Levi Basener, associate planner for the City of Spokane Valley, told the examiner that staff reviewed the application under the State Environmental Policy Act (SEPA), RCW 58.17 (plats), the Spokane Valley Comprehensive Plan and Spokane Valley Municipal Code Titles 19 (zoning), 20 (subdivision), 21 (environmental) and 22 (design/development standards). Basener said staff concluded the proposal meets applicable standards and recommended approval with conditions, including required public‑improvement work on Valleyway Avenue, stormwater and utility installation, demolition of the existing house and outbuildings, and SEPA mitigation measures tied to cultural resources.

Basener summarized the application timeline and public notice: the application was submitted July 9 and deemed complete July 17; notices were mailed to properties within 400 feet and a notice posted on the site in early October; a Mitigated Determination of Nonsignificance (MDNS) under SEPA was issued Sept. 12, 2025. Basener said agencies that commented include Spokane County Wastewater Division (sewer), Vera Water and Power (water; certificate of water availability provided), Spokane Valley Fire District No. 1 (fire), and others referenced in the staff report. He noted the nearest public park is the Appleway Trail about a half mile south and that the site is in Central Valley School District (Progress Elementary, North Pines Middle School and Central Valley High School).

Staff described zoning and density: the site is designated Corridor Mixed Use (CMU) in the comprehensive plan and zoned CMU. Basener said density/dimensional standards the city applies to single‑family development in the CMU zone result in a 2,000 square‑foot minimum lot size and a 22 units‑per‑acre maximum when applied to single‑family standards; the proposed subdivision’s lots range from just over 2,000 square feet to just over 3,000 square feet and the net density on the site would be 19 dwelling units per acre. Street and access details presented by staff include two new private streets (to be named Pioneer Lane and Olive Lane), required frontage improvements on Valleyway Avenue (curb, gutter, sidewalk, stormwater), and a design deviation allowing lots to be accessed from private streets.

The staff report noted one written comment from Pioneer School, a private school northwest of the site. The school’s comment raised concern that the project proposes no playground or on‑site open space and said children from nearby multifamily developments have trespassed onto the school’s playground. Basener told the examiner that municipal code does not require parks or on‑site open space for subdivisions in the underlying zoning, so staff did not add open space as a required mitigation.
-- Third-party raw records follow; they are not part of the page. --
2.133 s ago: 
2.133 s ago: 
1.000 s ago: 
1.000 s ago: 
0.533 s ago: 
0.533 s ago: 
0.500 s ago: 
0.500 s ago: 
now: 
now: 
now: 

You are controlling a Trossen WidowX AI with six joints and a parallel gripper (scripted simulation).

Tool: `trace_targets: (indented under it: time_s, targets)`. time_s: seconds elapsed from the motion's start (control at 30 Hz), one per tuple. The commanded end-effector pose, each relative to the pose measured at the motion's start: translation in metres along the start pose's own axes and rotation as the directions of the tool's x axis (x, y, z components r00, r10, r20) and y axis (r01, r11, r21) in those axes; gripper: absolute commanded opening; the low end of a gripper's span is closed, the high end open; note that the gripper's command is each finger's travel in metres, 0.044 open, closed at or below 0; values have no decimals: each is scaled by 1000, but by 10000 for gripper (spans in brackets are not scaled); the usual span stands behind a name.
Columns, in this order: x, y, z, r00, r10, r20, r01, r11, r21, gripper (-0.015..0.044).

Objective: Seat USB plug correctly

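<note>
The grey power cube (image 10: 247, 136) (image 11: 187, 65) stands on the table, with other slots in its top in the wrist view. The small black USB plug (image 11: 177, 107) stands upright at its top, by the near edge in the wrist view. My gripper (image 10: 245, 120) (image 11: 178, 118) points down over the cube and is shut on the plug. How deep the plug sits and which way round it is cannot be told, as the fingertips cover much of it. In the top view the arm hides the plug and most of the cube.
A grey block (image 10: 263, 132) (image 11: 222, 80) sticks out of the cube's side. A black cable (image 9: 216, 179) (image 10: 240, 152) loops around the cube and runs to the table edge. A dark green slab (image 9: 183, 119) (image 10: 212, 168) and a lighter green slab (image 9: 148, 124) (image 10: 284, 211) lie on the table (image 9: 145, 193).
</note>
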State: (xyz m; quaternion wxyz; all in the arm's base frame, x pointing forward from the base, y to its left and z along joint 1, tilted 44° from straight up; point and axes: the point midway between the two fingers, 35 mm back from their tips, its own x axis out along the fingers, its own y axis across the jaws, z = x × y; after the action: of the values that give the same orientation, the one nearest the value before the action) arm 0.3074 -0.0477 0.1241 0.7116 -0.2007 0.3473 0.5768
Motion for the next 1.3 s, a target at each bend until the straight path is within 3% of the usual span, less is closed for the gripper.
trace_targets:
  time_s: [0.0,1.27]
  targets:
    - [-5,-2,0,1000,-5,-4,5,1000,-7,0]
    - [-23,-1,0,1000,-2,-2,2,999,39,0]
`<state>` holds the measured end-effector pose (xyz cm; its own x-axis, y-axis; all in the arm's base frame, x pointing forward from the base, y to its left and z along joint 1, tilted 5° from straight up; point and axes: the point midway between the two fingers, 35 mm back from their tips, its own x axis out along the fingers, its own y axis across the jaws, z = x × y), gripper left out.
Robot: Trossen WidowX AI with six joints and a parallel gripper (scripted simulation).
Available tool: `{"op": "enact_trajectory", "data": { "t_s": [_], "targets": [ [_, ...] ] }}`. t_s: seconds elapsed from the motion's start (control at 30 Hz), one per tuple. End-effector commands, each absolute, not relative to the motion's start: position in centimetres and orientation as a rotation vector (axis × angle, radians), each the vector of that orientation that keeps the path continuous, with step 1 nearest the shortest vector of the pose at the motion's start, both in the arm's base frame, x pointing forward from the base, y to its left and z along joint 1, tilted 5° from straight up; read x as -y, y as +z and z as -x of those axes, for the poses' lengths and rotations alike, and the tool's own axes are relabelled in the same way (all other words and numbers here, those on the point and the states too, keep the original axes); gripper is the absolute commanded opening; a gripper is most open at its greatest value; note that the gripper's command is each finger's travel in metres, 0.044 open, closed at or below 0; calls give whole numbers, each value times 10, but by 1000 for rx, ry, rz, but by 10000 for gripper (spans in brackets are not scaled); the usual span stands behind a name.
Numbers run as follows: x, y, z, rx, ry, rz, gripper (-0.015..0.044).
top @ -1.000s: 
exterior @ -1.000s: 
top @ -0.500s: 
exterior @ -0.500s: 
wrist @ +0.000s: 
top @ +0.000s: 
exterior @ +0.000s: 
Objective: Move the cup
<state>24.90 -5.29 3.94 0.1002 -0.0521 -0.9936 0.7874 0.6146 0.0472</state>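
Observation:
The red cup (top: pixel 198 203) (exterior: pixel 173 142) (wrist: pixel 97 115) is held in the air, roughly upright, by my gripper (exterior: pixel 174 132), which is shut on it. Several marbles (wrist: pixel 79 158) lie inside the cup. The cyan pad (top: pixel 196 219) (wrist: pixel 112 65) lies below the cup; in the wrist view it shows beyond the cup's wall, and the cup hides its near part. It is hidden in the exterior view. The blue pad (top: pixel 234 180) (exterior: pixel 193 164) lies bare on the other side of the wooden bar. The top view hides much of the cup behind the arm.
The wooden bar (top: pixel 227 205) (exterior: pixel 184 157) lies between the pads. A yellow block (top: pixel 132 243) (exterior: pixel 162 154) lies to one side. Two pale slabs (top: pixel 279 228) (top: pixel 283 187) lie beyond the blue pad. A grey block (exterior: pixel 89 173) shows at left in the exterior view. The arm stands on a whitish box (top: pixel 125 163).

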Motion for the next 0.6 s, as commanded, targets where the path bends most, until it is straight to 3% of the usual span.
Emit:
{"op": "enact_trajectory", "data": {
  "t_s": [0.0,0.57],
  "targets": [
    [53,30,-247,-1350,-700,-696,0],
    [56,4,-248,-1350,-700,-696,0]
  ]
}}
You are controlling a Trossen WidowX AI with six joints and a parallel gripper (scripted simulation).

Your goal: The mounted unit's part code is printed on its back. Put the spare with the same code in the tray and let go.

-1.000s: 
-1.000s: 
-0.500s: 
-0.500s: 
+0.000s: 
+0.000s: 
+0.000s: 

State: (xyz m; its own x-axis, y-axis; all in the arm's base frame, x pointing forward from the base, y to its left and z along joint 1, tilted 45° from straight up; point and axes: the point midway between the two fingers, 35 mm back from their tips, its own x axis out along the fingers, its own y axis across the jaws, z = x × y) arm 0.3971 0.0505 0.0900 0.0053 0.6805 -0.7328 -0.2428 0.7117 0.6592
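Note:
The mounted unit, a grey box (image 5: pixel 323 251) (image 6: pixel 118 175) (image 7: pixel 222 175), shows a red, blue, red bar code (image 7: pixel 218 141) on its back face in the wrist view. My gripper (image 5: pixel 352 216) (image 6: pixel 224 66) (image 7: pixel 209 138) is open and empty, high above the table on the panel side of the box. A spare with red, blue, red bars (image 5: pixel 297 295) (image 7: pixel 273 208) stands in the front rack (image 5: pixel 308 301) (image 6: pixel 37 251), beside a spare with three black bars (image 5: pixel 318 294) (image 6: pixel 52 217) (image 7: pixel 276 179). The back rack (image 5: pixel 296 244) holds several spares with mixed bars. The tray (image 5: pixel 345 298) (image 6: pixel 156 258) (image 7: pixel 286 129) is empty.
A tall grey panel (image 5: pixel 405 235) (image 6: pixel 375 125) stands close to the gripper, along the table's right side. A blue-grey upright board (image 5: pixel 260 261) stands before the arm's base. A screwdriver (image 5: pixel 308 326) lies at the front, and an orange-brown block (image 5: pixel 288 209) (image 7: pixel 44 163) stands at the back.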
Applicant Matt Kelly (testifying as an authorized agent for the applicant/property owner) said the project is an allowed use in CMU and that if the same buildings and access were developed as a single lot the governing agencies likely would not have required a cultural resources survey. Kelly asked that, instead of a full cultural resource survey, the city accept only an inadvertent discovery plan. "We're excited about this project," Kelly said, adding that the subdivision approach creates individual lots for ownership rather than a single rental community.

Basener responded that the cultural resource survey requirement stems from the site’s SEPA MDNS and associated mitigation measures. He noted the MDNS was issued Sept. 12 and was not appealed, so the mitigation measures included in the MDNS remain in effect and have been incorporated into the conditions of approval.

Hearing Examiner Kotkamp admitted exhibits 1–16 as referenced in the staff report, admitted Exhibit 17 (the staff report), and admitted Exhibit 18 (the staff PowerPoint). No members of the public were present to testify at the hearing. Kotkamp closed the public record and said he would prepare a written decision within 10 working days.

Next steps: the examiner’s written decision will be issued in the record; the decision will indicate approval, denial or modification of the recommended conditions. Any appeal from the final decision would need to be filed as a land use petition within 21 days of the decision’s issuance, as the examiner noted at the hearing.